» **PROBLEM TO SOLVE**
Would you please copy all of the data exactly, skipping the images?

» **SOURCE MATERIAL**
________________
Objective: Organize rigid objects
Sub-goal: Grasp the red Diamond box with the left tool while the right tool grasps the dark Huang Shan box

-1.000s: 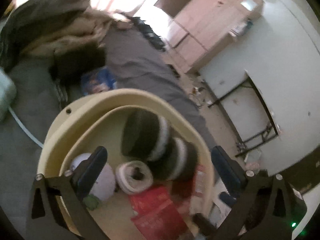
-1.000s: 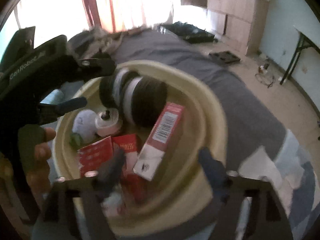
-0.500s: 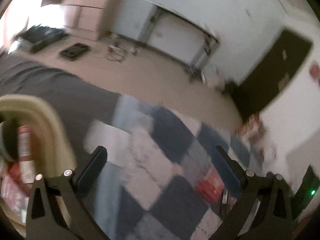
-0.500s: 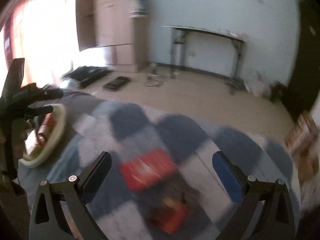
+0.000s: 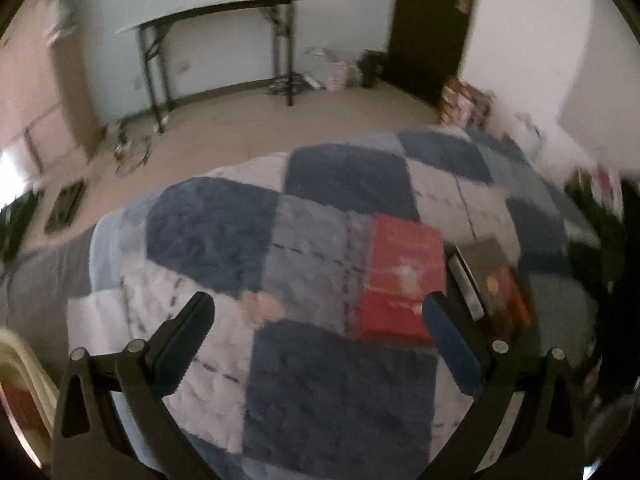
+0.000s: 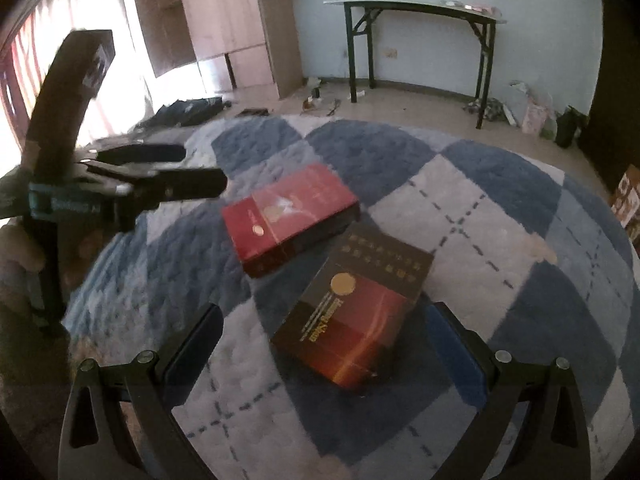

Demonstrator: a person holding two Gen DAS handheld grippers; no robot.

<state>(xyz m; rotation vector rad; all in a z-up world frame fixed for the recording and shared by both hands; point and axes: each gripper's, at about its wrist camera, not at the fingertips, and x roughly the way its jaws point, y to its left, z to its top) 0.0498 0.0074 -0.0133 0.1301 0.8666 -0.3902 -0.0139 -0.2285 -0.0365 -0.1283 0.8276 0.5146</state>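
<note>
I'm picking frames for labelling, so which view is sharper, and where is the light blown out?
The right wrist view is sharper: print on the dark box is partly legible, though the window at far left is blown out. The left wrist view is dim and smeared, with the red box blurred. Both bend straight lines towards the edges.

Your left wrist camera looks forward and down over the checkered blanket point(image 5: 344, 392) from close above. Your right wrist camera faces the same blanket point(image 6: 500, 240) from nearby. Both share the red box point(image 5: 400, 276) point(image 6: 288, 212), the dark box point(image 5: 492, 272) point(image 6: 356, 312) and the far folding table point(image 5: 216, 16) point(image 6: 416, 8).
</note>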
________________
» **WRITTEN SOLUTION**
Objective: Organize rigid objects
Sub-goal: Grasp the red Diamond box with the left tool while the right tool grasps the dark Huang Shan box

-1.000s: 
-1.000s: 
-0.500s: 
-0.500s: 
+0.000s: 
+0.000s: 

Demonstrator: a person holding two Gen DAS handheld grippers; no robot.

<state>(xyz m; rotation vector rad; all in a z-up world frame fixed for the recording and shared by both hands; point and axes: each gripper's, at about its wrist camera, not at the fingertips, and x roughly the way its jaws point, y to its left, z to its top) 0.0498 0.0074 -0.0133 0.1301 0.8666 -0.3902 -0.0139 -0.2285 -0.0365 -0.1283 0.8276 0.5146</state>
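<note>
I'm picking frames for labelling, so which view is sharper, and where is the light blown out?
The right wrist view is sharper: print on the dark box is partly legible, though the window at far left is blown out. The left wrist view is dim and smeared, with the red box blurred. Both bend straight lines towards the edges.

Your left wrist camera looks forward and down over the checkered blanket point(image 5: 344, 392) from close above. Your right wrist camera faces the same blanket point(image 6: 500, 240) from nearby. Both share the red box point(image 5: 400, 276) point(image 6: 288, 212), the dark box point(image 5: 492, 272) point(image 6: 356, 312) and the far folding table point(image 5: 216, 16) point(image 6: 416, 8).
</note>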

No additional answer is needed.